Что касается меня, то роман «Пепел» я прочел уже давно, книга — как и многим другим — показалась мне скучной, а эпизода в горах из-за его чрезмерного пафоса и многословия я просто не осилил. Прочитав первые две страницы и разобравшись, о чем идет речь, я пропустил несколько страниц в поисках продолжения основной линии повествования. Теперь же, наблюдая, что вокруг меня происходит, прислушиваясь к литературным спорам и чувствуя усиливающееся напряжение вокруг личности Мадам, я ощутил внутреннее беспокойство и даже душевный разлад. С одной стороны, я испытывал соблазн как можно быстрее открыть роман и узнать наконец — как бы из первых рук, — что стало объектом всеобщего увлечения и на чем основывается так до конца и не понятая связь этого произведения с окружающей действительностью, но, с другой стороны, гордость меня останавливала: я не хотел поддаться общим настроениям и скатиться, хотя бы в собственных глазах, до уровня дышащих похотью и одновременно впавших в сентиментальность товарищей — не говоря уже о страхе, что это станет известно; по общему мнению, все, кто читал тогда «Пепел», пылал тайной, ужасной страстью к холодной как лед Мадам.

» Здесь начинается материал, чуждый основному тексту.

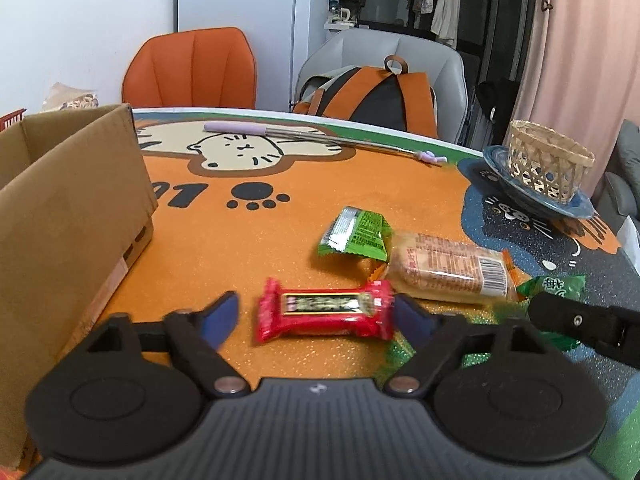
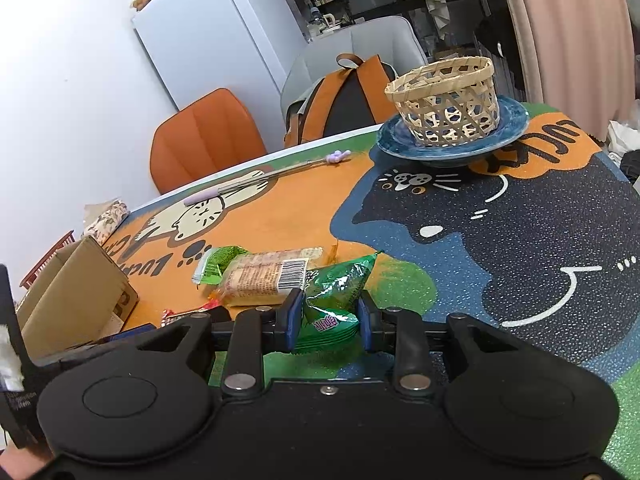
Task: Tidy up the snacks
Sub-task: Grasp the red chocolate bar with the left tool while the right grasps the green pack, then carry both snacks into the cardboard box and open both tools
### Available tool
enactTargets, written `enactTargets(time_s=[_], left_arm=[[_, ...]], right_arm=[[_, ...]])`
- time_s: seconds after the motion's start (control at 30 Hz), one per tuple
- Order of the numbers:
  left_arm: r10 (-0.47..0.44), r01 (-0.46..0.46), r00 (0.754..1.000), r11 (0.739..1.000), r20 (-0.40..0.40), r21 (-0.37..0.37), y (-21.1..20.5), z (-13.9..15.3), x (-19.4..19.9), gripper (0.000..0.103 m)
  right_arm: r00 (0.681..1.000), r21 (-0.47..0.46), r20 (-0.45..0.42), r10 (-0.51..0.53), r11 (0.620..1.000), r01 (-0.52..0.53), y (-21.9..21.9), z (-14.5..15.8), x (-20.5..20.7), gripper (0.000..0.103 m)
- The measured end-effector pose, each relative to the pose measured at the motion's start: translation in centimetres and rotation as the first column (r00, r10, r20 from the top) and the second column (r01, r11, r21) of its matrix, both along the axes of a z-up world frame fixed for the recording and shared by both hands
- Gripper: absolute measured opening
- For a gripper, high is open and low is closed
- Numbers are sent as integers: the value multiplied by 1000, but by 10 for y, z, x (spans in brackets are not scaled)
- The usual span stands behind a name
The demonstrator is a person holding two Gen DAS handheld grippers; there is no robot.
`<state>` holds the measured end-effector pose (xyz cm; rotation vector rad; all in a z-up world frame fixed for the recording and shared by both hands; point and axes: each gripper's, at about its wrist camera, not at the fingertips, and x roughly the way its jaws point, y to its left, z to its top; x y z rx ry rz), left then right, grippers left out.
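Note:
My left gripper (image 1: 316, 312) is open around a red snack bar (image 1: 324, 310) that lies on the table between its blue pads; the left pad stands apart from it. My right gripper (image 2: 328, 316) is shut on a green snack packet (image 2: 340, 292), also seen in the left wrist view (image 1: 560, 288). A clear-wrapped biscuit pack (image 1: 448, 268) and a small green wrapper (image 1: 356, 234) lie just beyond; both show in the right wrist view, the biscuit pack (image 2: 264, 276) and the green wrapper (image 2: 216, 262). A woven basket (image 2: 444, 100) stands on a blue plate (image 2: 508, 128) at the far right.
An open cardboard box (image 1: 72, 208) stands at the left of the table. Metal chopsticks with purple ends (image 1: 312, 136) lie near the far edge. An orange chair (image 1: 192, 68) and a grey chair with a backpack (image 1: 376, 92) stand behind the table.

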<state>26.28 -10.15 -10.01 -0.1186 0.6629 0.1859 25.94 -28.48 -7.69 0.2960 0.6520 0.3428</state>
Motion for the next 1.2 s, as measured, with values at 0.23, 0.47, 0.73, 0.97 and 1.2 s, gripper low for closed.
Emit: enactTargets(time_s=[0.23, 0.47, 0.73, 0.97, 1.2], left_arm=[[-15, 15, 1000, 998, 6, -63, 13, 6, -8, 50], [-33, 37, 998, 997, 60, -73, 17, 28, -26, 49], [-21, 32, 993, 995, 120, -92, 32, 57, -44, 49], [-4, 21, 987, 995, 163, -101, 46, 77, -59, 49], [19, 2, 979, 995, 204, -103, 65, 94, -72, 49]], right_arm=[[1000, -12, 10, -2, 1000, 2, 6, 6, -5, 29], [999, -26, 38, 16, 1000, -15, 18, 20, -15, 29], [995, -36, 84, 48, 998, -45, 36, 41, -26, 29], [991, -38, 115, 75, 997, -71, 52, 56, -34, 29], [984, -18, 138, 116, 993, -114, 72, 69, -40, 29]])
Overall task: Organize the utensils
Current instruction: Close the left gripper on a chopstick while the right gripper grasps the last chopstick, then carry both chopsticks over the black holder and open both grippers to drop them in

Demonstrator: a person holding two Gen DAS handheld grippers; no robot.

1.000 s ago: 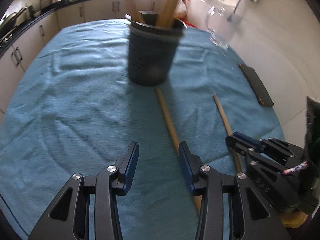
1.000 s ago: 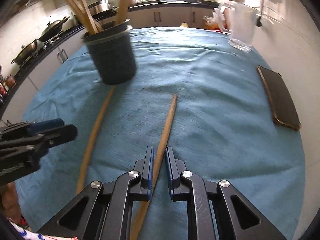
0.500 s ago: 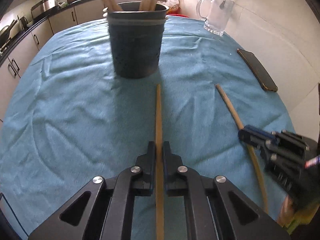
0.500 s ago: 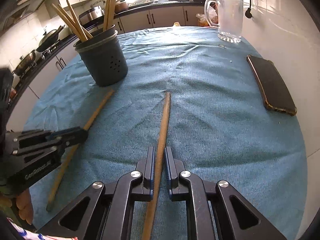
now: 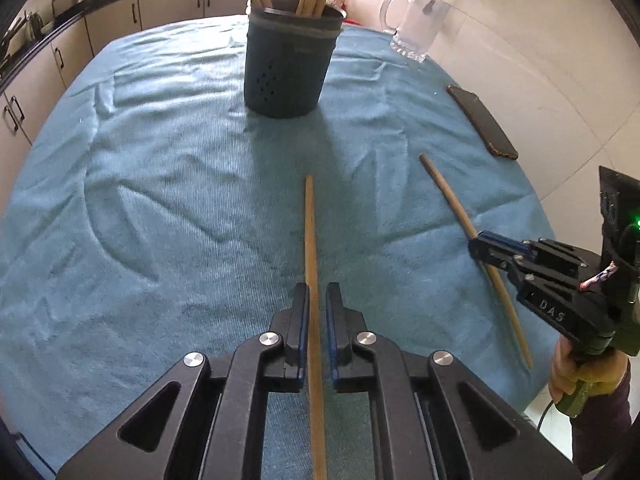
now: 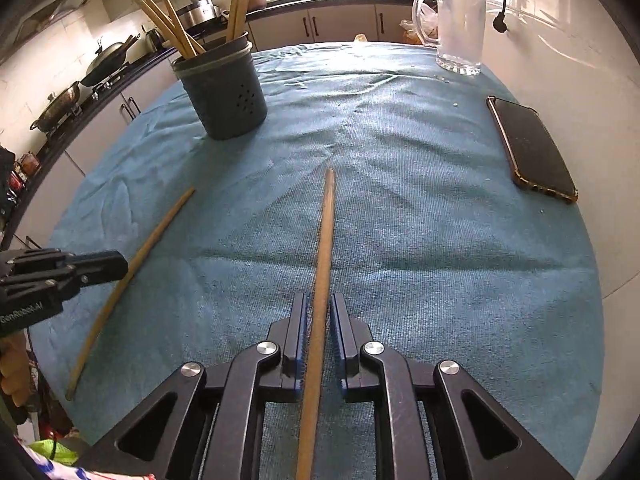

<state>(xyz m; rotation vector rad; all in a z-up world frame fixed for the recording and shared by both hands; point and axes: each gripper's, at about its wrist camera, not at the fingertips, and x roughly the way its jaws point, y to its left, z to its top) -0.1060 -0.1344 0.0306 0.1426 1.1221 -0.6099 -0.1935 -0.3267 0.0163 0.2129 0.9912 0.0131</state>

Поэтому я упорно боролся с искушением и принципиально не притягивался к роману. Однажды я заметил в соседнем шкафчике оставленную кем-то книгу, аккуратно обернутую бумагой. Меня одолевала скука, и я взял книгу (как смотритель маяка из новеллы Станкевича) и сразу же открыл ее. Титульный лист был грубо вырван, а большинство страниц не разрезано. Я взглянул на текст. Да, это был «Пепел», второй том, с эпизодом «в горах». Мне не пришлось долго искать нужный фрагмент: страницы были разрезаны только на этих главах, а нижние углы страниц слиплись от многократного перелистывания.

Положив книгу под партой на коленях и приняв позу глубокой задумчивости (лоб опирается на правую руку, а левая служит для переворачивания страниц), я начал чтение.

Текст, который я читал, превзошел самые смелые ожидания. Я подозревал, что это всего лишь кич, изобилующий «охами» и «ахами», и приготовился хорошенько посмеяться. Но такого я не ожидал. Это было просто немыслимо — по ряду причин. Во-первых, потому, что Жеромский вообще это написал, что он мог написать нечто подобное! Во-вторых, уж если он это написал, то как решился опубликовать (и никто его не отговорил). В-третьих, ведь это был отрывок из книги, обязательной для изучения в школе. И наконец, это почти всем нравилось, этим зачитывались взахлеб! Теперь понятно, почему и зачем! Чтобы по такому образцу — в таком стиле и на таком фоне — переживать в воображении роман с пани директоршей!

Хотя, с другой стороны, может быть, не было в этом ничего странного. Ведь эта проза под грубым плащом карикатурно заактированного стиля и восторженного идеализма скрывала в себе нечто такое, что созревавшая молодежь, разгоряченная и возбужденная избытком гормонов, безошибочно чувствовала и находила. Это была извращенность и — обаяние извращенности. Здесь Жеромский несомненно давал выход своим навязчивым идеям, каким-то глубоко потаенным фантазиям и маниям, и самый возвышенный стиль повествования не мог этого скрыть. Один выдающийся философ назвал это классическим «признаком эксгибиционистских проявлений».